> **Task prompt**
Please output the section of the listing below that opens with the line containing "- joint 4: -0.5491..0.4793" and closes with the line containing "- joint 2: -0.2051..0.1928", exactly and with nothing else.

> **Provided records**
-- Opening Marker --

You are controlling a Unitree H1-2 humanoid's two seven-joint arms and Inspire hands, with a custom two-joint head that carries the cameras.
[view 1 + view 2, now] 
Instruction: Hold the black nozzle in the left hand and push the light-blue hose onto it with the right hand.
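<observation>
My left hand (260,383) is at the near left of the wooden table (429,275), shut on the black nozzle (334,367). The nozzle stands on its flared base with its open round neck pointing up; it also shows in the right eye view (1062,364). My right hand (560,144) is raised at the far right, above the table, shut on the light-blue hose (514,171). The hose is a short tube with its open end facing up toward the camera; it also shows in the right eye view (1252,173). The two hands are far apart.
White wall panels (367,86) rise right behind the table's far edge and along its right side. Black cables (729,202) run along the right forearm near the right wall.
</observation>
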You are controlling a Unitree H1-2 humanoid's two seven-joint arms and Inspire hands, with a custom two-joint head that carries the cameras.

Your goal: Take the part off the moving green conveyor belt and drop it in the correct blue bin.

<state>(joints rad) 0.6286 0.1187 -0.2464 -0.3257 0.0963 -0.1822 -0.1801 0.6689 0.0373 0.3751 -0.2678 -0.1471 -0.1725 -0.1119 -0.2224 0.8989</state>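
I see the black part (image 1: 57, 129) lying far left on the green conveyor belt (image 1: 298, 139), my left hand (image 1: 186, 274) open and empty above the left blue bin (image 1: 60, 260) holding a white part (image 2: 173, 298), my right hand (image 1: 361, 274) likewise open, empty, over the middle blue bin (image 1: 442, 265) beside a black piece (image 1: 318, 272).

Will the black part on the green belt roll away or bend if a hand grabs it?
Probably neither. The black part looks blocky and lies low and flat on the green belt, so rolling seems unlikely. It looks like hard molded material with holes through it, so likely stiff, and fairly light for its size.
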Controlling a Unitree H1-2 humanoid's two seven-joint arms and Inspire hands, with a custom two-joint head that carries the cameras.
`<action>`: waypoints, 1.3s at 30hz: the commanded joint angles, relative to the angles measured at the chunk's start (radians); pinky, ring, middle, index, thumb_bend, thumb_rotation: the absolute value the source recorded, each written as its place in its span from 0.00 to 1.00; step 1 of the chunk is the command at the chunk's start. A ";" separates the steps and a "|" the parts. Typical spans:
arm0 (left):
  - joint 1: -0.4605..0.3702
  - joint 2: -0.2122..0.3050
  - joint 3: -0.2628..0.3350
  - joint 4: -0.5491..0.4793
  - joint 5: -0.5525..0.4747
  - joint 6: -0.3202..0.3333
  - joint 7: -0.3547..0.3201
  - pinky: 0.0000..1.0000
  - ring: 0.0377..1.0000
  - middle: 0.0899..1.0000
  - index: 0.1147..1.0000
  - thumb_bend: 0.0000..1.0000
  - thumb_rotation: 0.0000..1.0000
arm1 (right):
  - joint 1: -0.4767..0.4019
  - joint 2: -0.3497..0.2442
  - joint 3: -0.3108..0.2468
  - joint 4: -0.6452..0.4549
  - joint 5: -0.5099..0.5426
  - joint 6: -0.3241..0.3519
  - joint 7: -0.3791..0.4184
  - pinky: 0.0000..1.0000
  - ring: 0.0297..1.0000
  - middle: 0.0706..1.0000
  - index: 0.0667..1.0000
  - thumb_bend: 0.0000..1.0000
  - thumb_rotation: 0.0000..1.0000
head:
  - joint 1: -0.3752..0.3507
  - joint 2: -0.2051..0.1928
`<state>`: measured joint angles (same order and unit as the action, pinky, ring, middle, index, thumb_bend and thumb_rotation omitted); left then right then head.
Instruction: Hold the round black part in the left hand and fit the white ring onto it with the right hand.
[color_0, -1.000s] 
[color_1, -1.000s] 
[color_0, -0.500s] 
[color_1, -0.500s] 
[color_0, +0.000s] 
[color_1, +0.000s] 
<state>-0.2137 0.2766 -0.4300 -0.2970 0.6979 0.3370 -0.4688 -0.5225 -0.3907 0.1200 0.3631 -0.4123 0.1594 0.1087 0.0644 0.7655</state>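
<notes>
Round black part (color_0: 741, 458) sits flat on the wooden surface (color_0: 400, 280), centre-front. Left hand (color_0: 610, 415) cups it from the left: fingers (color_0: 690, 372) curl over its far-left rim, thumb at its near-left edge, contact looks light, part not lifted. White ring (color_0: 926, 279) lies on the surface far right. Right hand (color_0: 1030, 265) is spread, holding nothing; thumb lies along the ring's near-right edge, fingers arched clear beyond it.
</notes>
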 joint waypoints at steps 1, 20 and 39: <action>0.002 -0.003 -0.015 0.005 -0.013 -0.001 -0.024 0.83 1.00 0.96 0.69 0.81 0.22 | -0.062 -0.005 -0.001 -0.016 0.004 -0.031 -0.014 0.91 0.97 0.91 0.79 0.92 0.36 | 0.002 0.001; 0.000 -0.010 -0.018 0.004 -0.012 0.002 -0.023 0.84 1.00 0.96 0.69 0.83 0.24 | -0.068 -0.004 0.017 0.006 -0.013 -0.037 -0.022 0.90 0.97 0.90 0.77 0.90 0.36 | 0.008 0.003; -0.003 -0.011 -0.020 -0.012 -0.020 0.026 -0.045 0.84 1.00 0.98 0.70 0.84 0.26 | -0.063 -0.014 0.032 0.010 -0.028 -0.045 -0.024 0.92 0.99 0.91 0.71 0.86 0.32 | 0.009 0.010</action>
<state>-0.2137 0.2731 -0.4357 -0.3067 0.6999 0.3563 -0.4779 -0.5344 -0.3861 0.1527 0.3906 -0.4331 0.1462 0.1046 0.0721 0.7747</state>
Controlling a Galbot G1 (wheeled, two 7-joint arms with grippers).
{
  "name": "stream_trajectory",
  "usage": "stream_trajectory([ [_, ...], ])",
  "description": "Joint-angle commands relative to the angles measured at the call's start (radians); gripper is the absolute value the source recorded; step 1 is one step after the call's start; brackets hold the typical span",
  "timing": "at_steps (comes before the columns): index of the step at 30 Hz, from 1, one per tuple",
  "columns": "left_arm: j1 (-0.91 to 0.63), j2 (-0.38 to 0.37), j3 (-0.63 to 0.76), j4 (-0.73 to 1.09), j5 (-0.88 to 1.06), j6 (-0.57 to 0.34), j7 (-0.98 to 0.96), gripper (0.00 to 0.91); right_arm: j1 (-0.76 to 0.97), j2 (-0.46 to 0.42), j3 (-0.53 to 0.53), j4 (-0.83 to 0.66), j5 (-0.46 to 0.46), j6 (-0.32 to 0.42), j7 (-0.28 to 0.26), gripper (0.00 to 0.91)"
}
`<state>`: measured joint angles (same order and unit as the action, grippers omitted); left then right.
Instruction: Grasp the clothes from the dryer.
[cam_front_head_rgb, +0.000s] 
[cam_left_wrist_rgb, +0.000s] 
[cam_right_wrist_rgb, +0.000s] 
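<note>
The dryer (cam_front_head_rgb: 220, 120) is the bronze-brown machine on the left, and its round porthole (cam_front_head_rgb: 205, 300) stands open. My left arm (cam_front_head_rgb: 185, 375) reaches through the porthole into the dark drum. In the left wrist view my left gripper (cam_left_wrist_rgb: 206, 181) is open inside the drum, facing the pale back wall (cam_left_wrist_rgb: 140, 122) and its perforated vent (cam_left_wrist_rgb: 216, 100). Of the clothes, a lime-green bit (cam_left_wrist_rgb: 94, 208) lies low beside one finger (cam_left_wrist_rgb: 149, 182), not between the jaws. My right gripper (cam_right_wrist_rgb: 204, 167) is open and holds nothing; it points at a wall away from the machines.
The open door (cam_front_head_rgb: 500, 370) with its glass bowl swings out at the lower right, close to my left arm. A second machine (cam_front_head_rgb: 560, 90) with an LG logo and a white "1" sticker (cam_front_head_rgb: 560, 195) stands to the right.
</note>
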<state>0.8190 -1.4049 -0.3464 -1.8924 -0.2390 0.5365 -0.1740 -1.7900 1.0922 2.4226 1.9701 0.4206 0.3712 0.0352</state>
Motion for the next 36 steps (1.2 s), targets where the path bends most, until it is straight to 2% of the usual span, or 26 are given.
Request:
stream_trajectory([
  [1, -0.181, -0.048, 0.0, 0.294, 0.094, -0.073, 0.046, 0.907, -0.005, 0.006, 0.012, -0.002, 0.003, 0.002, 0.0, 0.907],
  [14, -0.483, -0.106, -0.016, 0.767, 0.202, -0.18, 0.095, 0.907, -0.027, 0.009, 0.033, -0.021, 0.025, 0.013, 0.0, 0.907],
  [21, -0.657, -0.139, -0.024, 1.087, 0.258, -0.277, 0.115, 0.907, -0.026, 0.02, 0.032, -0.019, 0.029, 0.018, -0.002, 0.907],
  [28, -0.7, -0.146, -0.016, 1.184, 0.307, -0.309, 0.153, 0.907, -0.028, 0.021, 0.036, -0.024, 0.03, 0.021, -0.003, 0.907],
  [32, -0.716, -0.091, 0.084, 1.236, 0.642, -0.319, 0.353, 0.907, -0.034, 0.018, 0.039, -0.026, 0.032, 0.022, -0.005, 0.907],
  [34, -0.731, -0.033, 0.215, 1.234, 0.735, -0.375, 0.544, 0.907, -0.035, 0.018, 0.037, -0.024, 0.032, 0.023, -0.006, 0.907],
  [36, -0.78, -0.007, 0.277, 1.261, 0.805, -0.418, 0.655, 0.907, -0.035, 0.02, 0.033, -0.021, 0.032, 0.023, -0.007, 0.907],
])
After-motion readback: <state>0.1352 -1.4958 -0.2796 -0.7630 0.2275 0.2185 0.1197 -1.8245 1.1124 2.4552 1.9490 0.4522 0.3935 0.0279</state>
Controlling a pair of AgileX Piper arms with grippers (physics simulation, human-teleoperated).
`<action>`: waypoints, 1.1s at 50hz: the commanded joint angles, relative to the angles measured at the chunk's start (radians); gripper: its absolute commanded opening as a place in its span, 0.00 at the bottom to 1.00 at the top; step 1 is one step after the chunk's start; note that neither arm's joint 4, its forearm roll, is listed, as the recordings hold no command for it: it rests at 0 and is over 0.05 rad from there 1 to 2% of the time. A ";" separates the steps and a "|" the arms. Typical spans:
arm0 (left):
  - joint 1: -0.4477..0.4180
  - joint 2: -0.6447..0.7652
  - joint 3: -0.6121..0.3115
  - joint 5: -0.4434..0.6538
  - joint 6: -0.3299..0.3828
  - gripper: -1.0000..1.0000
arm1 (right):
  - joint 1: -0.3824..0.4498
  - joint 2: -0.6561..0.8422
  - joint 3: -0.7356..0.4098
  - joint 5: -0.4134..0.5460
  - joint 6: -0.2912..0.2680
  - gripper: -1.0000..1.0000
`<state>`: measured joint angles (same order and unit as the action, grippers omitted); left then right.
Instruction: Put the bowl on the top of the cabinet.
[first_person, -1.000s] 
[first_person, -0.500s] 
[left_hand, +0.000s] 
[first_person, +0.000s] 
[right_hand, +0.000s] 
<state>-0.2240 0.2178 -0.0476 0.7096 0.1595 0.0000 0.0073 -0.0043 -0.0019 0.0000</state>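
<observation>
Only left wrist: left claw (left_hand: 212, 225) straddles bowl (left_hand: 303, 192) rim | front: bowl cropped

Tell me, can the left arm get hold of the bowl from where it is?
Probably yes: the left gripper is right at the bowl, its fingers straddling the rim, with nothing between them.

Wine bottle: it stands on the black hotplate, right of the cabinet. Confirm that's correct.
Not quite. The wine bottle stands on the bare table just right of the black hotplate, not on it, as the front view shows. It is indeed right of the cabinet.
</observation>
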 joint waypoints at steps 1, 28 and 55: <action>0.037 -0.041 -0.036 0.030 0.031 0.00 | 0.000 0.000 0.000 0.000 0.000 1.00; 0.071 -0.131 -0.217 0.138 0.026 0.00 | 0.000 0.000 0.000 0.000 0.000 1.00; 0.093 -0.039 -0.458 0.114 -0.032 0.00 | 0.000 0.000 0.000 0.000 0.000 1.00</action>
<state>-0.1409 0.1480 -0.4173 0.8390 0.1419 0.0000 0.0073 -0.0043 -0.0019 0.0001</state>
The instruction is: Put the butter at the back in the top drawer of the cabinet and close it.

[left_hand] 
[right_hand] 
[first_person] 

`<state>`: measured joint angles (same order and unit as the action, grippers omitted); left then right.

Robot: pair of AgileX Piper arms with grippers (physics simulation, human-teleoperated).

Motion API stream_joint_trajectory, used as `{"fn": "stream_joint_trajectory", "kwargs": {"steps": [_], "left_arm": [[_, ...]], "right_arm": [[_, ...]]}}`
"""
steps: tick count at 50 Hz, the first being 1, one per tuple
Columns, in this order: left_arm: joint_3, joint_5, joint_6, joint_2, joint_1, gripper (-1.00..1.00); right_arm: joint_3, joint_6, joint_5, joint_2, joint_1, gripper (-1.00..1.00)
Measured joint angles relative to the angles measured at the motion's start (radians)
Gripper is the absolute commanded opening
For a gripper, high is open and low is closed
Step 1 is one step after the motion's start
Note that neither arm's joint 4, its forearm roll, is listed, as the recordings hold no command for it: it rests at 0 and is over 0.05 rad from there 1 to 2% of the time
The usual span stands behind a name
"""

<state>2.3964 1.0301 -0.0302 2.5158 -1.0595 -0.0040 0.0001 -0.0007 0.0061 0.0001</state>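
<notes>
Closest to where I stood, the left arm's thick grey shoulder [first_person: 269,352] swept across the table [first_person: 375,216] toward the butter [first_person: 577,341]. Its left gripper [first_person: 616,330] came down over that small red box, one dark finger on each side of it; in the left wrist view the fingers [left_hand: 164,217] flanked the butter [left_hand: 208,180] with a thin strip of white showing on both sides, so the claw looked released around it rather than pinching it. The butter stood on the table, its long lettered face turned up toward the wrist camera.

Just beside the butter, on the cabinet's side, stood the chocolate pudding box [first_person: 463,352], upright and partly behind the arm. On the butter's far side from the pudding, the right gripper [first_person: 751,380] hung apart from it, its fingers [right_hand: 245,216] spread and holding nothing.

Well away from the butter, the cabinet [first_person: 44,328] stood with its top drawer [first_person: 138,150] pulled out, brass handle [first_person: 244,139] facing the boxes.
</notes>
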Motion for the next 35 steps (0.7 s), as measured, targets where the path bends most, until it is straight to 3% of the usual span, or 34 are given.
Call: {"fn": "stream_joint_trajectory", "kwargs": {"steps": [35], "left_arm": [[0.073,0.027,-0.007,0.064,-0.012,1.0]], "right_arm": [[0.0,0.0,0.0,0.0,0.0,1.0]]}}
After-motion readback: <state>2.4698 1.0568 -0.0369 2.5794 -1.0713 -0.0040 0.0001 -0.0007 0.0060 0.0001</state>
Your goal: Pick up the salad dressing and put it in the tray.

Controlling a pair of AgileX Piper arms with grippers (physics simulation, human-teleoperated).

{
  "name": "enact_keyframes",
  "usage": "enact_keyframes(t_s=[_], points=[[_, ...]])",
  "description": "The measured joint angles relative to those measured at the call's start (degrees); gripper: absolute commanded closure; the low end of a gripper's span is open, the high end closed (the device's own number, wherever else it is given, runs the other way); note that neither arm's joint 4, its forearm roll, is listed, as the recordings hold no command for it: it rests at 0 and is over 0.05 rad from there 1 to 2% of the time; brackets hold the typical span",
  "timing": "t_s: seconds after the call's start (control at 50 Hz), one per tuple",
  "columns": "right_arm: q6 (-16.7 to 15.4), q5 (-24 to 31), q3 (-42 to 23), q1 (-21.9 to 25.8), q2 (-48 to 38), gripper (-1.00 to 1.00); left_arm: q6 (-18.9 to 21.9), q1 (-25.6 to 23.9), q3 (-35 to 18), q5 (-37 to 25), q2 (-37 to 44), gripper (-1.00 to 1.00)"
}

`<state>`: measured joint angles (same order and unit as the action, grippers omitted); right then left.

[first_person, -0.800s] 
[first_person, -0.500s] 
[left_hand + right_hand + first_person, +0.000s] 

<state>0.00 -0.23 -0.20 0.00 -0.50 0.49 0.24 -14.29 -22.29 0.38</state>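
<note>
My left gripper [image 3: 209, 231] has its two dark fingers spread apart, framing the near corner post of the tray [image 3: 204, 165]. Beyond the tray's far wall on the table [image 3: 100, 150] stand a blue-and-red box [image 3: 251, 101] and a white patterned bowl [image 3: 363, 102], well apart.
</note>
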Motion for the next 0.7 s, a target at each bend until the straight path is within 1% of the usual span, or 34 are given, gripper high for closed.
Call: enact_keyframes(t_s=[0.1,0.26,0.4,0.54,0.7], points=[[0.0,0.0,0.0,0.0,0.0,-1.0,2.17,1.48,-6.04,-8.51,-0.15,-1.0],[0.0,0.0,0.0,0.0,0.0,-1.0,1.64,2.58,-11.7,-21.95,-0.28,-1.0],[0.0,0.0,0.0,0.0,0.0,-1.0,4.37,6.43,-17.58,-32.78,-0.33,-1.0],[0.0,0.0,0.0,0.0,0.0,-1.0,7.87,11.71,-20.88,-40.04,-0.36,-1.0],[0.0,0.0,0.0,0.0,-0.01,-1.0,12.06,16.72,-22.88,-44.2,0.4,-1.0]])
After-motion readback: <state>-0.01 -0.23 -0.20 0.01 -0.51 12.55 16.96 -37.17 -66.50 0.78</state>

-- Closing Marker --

> **Answer to this problem**
  - joint 4: -0.5491..0.4793
  - joint 5: -0.5525..0.4747
  - joint 6: -0.3202..0.3333
  - joint 7: -0.3547..0.3201
  - pinky: 0.0000..1.0000
  - ring: 0.0377..1.0000
  - middle: 0.0899..1.0000
  - index: 0.1147..1.0000
  - thumb_bend: 0.0000..1.0000
  - thumb_rotation: 0.0000..1.0000
arm1 (right):
  - joint 1: -0.4767..0.4019
  - joint 2: -0.3497..0.2442
  - joint 3: -0.3108..0.2468
  - joint 4: -0.6452..0.4549
  - joint 5: -0.5099..0.5426
  - joint 6: -0.3241..0.3519
  - joint 7: -0.3791..0.4184
  - pinky: 0.0000..1.0000
  - ring: 0.0297..1.0000
  - middle: 0.0706..1.0000
  - index: 0.0667..1.0000
  - thumb_bend: 0.0000..1.0000
  - thumb_rotation: 0.0000..1.0000
head:
  - joint 1: -0.3752..0.3507
  - joint 2: -0.2051..0.1928

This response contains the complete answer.